Matt Pietrek does advanced research for the NuMega Labs of Compuware Corporation, and is the author of several books. His Web site at http://www.tiac.net/users/mpietrek has a FAQ page and information on previous columns and articles.
 
In this month's MSJ article, "Improve Your Debugging by Generating Symbols from COM Type Libraries," I wrote about the CoClassSyms program that uses a COM component's type library to create debug symbols. The output from the article's code is a .MAP file. By itself, a .MAP file containing symbol information is somewhat interesting, but ultimately not terribly useful. You're really cooking with gas when you get a debugger to load and use the symbols.

    In this column, I'll describe a DLL that CoClassSyms hooks up with to generate a .DBG file. The generated .DBG file is the bare minimum required to get symbol information that is usable by a Microsoft® debugger. Nonetheless, creating a .DBG file requires a deep understanding of symbol tables and provides a good opportunity to delve under the hood of .DBG files.

    Deciding to store the debug symbol output from CoClassSyms in a .DBG file is a no-brainer. After all, Microsoft supplies .DBG files for just about every Windows NT® component. I'm simply following Microsoft's lead. The primary advantage to .DBG files is that they allow debug information to reside in a file separate from the executable. The alternative is to append the symbol information to the executable, something I am loathe to do. If something's working, don't mess with it! Both WinDbg and the Visual Studio® 6.0 debugger can use .DBG files, but I didn't have much luck with Visual Studio 5.0.

The Scoop on .DBG Files

    Contrary to popular belief, .DBG files aren't a distinct type of debug information à la COFF or CodeView®. Rather, a .DBG file is merely a container for various types of debug information. Here's a snippet from WINNT.H that lists the types of debug information commonly found in .DBG files:



 #define IMAGE_DEBUG_TYPE_COFF             1
 #define IMAGE_DEBUG_TYPE_CodeView         2
 #define IMAGE_DEBUG_TYPE_FPO              3
 #define IMAGE_DEBUG_TYPE_MISC             4
 #define IMAGE_DEBUG_TYPE_EXCEPTION        5
 #define IMAGE_DEBUG_TYPE_FIXUP            6
 #define IMAGE_DEBUG_TYPE_OMAP_TO_SRC      7
 #define IMAGE_DEBUG_TYPE_OMAP_FROM_SRC    8
Of particular interest are the first two entries, COFF and CodeView. These two debug information formats convey essentially the same information, and are what most people think of as debug information. The COFF format migrated to Win32® from Unix System V, while CodeView originated at Microsoft.

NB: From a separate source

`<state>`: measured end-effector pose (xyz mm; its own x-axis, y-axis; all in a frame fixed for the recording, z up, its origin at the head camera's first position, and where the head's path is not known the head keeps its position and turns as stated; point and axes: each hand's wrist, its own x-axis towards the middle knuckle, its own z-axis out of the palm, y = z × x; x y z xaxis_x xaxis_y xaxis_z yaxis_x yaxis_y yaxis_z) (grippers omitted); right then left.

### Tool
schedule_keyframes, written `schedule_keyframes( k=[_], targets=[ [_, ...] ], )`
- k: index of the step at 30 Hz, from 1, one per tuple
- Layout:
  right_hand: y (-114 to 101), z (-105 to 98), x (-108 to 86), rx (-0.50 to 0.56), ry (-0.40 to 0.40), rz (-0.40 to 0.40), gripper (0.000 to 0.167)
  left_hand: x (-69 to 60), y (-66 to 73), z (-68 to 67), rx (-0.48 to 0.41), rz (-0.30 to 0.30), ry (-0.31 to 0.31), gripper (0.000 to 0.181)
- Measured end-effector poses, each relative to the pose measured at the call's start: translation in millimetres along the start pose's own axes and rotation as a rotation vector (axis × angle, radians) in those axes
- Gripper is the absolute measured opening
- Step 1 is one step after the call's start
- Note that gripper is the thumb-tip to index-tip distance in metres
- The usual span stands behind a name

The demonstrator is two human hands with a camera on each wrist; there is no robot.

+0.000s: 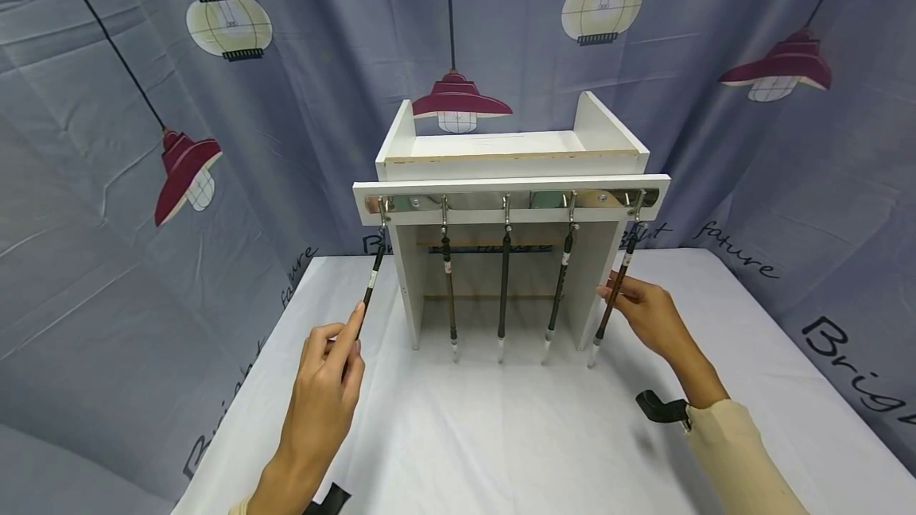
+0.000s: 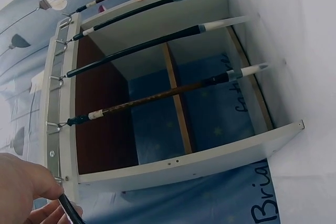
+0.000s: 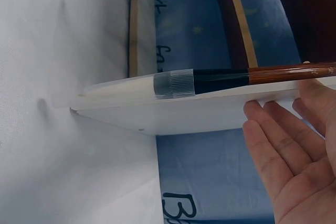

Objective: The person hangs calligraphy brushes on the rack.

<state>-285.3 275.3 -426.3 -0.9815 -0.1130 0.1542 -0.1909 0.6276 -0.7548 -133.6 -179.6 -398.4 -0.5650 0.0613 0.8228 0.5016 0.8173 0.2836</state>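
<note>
My left hand [image 1: 325, 396] pinches the leftmost writing brush [image 1: 369, 290] near its middle. A hook on the rack's front rail [image 1: 458, 217] is at the brush's top. My right hand [image 1: 647, 312] is at the rack's right side panel [image 3: 199, 108], fingertips against its outer face and thumb over its front edge. Just in front of that thumb hangs a reddish-brown brush [image 3: 289, 74] with a clear sleeve over its pale tip. Between the hands, more brushes hang tip down: a brown one [image 1: 450, 292], a black one [image 1: 504, 284] and a dark one [image 1: 561, 284].
The white rack [image 1: 511, 167] has a tray-like top and stands on a white cloth-covered table [image 1: 458, 435]. Behind it and along the sides hangs a blue-grey curtain [image 1: 315, 125] printed with lamps and lettering. Black straps [image 1: 661, 408] show at both wrists.
</note>
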Motion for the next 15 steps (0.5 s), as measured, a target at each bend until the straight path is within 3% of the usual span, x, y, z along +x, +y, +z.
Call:
schedule_keyframes(
  k=[15],
  targets=[
    [-0.3, 0.1, 0.9, 0.001, 0.001, -0.001, 0.066, 0.0, -3.2, -1.0, 0.009, -0.017, -0.015, 0.065]
  ],
)
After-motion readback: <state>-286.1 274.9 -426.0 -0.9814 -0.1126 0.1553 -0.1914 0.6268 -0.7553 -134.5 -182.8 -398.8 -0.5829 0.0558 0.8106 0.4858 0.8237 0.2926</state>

    Most .DBG files contain several different types of debug information. You can see this in Figure 1, which is an excerpt from running DUMPBIN /HEADERS ADVAPI32.DBG. The misc and fpo information is outside the scope of this discussion. The interesting thing here is that the .DBG file contains both COFF and CodeView (labeled "cv") information. More on this later.

    Moving to the bits and bytes level, what does a .DBG file look like? As it turns out, WINNT.H is unusually verbose on the subject, having this to say:

    "The beginning of the .DBG file contains the following structure which captures certain information from the image file. This allows a debug to proceed even if the original image file is not accessible. This header is followed by zero or more IMAGE_SECTION_HEADER structures, followed by zero or more IMAGE_DEBUG_DIRECTORY structures. The latter structures and those in the image file contain file offsets relative to the beginning of the .DBG file."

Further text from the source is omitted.